= Description of the task =
Write out the full listing exactly.

• • • • • • •

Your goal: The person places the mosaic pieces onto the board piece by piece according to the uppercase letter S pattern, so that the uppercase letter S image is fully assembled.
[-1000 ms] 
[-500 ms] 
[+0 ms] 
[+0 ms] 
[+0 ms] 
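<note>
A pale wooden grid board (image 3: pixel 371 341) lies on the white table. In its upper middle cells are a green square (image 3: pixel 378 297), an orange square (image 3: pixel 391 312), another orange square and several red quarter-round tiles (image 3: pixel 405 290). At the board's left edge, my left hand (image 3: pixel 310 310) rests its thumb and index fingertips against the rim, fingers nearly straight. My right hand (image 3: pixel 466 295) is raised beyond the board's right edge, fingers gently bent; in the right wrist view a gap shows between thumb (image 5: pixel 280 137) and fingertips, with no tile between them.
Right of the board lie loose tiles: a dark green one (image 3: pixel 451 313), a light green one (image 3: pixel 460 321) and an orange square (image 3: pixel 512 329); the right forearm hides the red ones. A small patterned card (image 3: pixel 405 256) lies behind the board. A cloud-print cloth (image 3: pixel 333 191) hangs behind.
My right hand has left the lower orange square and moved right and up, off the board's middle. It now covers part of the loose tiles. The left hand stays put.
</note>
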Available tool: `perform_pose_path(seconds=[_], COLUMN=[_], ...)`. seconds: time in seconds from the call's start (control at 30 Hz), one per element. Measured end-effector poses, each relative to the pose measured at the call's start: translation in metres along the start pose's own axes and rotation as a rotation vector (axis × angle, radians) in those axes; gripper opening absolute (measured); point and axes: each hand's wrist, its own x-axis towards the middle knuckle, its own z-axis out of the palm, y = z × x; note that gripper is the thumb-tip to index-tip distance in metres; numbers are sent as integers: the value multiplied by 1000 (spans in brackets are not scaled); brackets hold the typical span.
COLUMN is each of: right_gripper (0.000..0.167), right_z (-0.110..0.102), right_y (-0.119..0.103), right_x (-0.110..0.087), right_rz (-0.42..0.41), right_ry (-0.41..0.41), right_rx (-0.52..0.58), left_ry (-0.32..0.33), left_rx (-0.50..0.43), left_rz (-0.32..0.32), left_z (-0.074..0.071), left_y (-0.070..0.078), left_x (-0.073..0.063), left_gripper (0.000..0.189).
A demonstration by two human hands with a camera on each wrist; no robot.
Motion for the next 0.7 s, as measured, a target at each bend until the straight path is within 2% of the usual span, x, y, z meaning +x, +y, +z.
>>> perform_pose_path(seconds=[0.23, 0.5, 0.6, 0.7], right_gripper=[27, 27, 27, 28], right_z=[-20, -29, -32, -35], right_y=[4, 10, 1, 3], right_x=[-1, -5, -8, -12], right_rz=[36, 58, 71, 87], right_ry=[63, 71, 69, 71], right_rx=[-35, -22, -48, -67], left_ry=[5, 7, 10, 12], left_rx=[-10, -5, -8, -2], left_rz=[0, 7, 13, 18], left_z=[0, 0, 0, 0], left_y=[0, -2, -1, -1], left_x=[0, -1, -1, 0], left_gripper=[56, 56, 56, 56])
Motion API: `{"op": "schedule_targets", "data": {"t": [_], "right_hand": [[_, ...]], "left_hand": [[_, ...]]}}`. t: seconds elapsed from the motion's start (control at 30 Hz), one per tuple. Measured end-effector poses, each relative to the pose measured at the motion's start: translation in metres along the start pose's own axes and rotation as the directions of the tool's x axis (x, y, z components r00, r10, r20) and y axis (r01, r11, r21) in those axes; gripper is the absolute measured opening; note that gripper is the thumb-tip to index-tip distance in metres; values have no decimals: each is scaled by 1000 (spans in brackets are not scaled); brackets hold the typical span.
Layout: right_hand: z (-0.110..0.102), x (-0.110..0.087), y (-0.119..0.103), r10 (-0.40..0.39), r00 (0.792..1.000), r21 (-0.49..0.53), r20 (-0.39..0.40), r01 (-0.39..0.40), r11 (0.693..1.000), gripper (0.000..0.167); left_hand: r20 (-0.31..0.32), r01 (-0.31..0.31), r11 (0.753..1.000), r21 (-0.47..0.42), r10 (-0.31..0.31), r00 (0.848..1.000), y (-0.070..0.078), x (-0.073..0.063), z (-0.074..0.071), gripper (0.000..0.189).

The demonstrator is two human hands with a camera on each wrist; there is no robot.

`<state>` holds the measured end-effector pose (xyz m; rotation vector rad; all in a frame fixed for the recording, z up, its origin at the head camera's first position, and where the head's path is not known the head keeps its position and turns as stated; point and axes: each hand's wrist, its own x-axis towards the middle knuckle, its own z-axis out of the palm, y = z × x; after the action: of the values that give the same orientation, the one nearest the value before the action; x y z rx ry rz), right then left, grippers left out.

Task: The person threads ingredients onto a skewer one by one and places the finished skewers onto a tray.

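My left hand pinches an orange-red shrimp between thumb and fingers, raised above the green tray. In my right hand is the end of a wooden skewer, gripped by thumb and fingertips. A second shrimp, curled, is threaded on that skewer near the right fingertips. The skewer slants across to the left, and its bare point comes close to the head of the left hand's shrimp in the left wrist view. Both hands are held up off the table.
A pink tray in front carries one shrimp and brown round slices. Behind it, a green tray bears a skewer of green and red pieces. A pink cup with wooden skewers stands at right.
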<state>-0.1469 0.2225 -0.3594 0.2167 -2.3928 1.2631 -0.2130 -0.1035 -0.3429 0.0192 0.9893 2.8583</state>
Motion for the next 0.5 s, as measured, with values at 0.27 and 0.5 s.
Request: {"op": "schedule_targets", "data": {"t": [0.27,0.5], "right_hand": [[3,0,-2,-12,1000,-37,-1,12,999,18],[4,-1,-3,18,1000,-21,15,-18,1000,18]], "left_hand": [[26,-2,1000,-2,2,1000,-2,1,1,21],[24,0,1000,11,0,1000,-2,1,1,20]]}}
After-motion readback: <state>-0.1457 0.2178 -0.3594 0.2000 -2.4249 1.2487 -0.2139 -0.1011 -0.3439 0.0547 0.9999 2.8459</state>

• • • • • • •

= Exercise result =
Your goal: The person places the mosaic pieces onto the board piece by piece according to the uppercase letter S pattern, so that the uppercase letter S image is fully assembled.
[-1000 ms] 
[-500 ms] 
[+0 ms] 
[+0 ms] 
[+0 ms] 
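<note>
A pale wooden grid board (image 3: pixel 371 341) lies on the white table. In its upper middle cells are a green square (image 3: pixel 378 297), an orange square (image 3: pixel 391 312), another orange square and several red quarter-round tiles (image 3: pixel 405 290). At the board's left edge, my left hand (image 3: pixel 310 310) rests its thumb and index fingertips against the rim, fingers nearly straight. My right hand (image 3: pixel 466 295) is raised beyond the board's right edge, fingers gently bent; in the right wrist view a gap shows between thumb (image 5: pixel 280 137) and fingertips, with no tile between them.
Right of the board lie loose tiles: a dark green one (image 3: pixel 451 313), a light green one (image 3: pixel 460 321) and an orange square (image 3: pixel 512 329); the right forearm hides the red ones. A small patterned card (image 3: pixel 405 256) lies behind the board. A cloud-print cloth (image 3: pixel 333 191) hangs behind.
My right hand has left the lower orange square and moved right and up, off the board's middle. It now covers part of the loose tiles. The left hand stays put.
</note>
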Available tool: `perform_pose_path(seconds=[_], COLUMN=[_], ...)`. seconds: time in seconds from the call's start (control at 30 Hz), one per element. Measured end-effector poses, each relative to the pose measured at the call's start: translation in metres along the start pose's own axes and rotation as a rotation vector (axis × angle, radians) in those axes; gripper opening absolute (measured); point and axes: each hand's wrist, its own x-axis towards the middle knuckle, its own z-axis out of the palm, y = z × x; note that gripper is the thumb-tip to index-tip distance in metres; numbers are sent as integers: the value multiplied by 1000 (spans in brackets are not scaled); brackets hold the typical span.
COLUMN is each of: right_gripper (0.000..0.167), right_z (-0.110..0.102), right_y (-0.119..0.103), right_x (-0.110..0.087), right_rz (-0.42..0.41), right_ry (-0.41..0.41), right_rx (-0.52..0.58), left_ry (-0.32..0.33), left_rx (-0.50..0.43), left_rz (-0.32..0.32), left_z (-0.074..0.071), left_y (-0.070..0.078), left_x (-0.073..0.063), left_gripper (0.000..0.189).
A demonstration by two human hands with a camera on each wrist; no robot.
Motion for the next 0.7 s, as measured, a target at each bend until the straight path is within 2% of the usual span, x, y, z meaning +x, +y, +z.
>>> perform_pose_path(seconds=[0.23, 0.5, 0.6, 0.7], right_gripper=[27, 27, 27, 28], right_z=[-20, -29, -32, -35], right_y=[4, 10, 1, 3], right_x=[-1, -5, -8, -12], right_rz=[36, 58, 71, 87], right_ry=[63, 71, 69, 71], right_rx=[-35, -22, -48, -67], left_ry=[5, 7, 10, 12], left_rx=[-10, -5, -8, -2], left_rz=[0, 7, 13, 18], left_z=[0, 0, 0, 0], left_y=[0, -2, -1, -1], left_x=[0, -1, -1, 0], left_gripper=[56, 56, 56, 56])
Motion API: `{"op": "schedule_targets", "data": {"t": [_], "right_hand": [[_, ...]], "left_hand": [[_, ...]]}}`. t: seconds elapsed from the motion's start (control at 30 Hz), one per tuple. Measured end-effector poses, each relative to the pose measured at the motion's start: translation in metres along the start pose's own axes and rotation as the directions of the tool's x axis (x, y, z components r00, r10, r20) and y axis (r01, r11, r21) in those axes; gripper is the absolute measured opening; note that gripper is the thumb-tip to index-tip distance in metres; values have no decimals: each is scaled by 1000 (spans in brackets are not scaled); brackets hold the typical span.
Layout: right_hand: z (-0.110..0.102), x (-0.110..0.087), y (-0.119..0.103), r10 (-0.40..0.39), r00 (0.792..1.000), r21 (-0.49..0.53), r20 (-0.39..0.40), r01 (-0.39..0.40), r11 (0.693..1.000), gripper (0.000..0.167); left_hand: r20 (-0.31..0.32), r01 (-0.31..0.31), r11 (0.753..1.000), r21 (-0.47..0.42), r10 (-0.31..0.31), r00 (0.848..1.000), y (-0.070..0.078), x (-0.073..0.063), z (-0.074..0.071), gripper (0.000..0.189).

The demonstrator is two human hands with a camera on each wrist; there is no robot.

`<state>` holds the measured end-effector pose (xyz m; rotation vector rad; all in a frame fixed for the recording, z up, its origin at the head camera's first position, and where the head's path is not known the head keeps its position and turns as stated; point and axes: each hand's wrist, its own x-axis towards the middle knuckle, its own z-axis out of the palm, y = z × x; after the action: of the values that give the same orientation, the one nearest the value before the action; x y z rx ry rz), right then left, grippers left out.

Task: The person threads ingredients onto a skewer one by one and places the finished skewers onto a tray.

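My left hand pinches an orange-red shrimp between thumb and fingers, raised above the green tray. In my right hand is the end of a wooden skewer, gripped by thumb and fingertips. A second shrimp, curled, is threaded on that skewer near the right fingertips. The skewer slants across to the left, and its bare point comes close to the head of the left hand's shrimp in the left wrist view. Both hands are held up off the table.
A pink tray in front carries one shrimp and brown round slices. Behind it, a green tray bears a skewer of green and red pieces. A pink cup with wooden skewers stands at right.
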<state>-0.1469 0.2225 -0.3594 0.2167 -2.3928 1.2631 -0.2130 -0.1035 -0.3429 0.0192 0.9893 2.8583</state>
Motion for the next 0.5 s, as measured, with values at 0.27 and 0.5 s.
Request: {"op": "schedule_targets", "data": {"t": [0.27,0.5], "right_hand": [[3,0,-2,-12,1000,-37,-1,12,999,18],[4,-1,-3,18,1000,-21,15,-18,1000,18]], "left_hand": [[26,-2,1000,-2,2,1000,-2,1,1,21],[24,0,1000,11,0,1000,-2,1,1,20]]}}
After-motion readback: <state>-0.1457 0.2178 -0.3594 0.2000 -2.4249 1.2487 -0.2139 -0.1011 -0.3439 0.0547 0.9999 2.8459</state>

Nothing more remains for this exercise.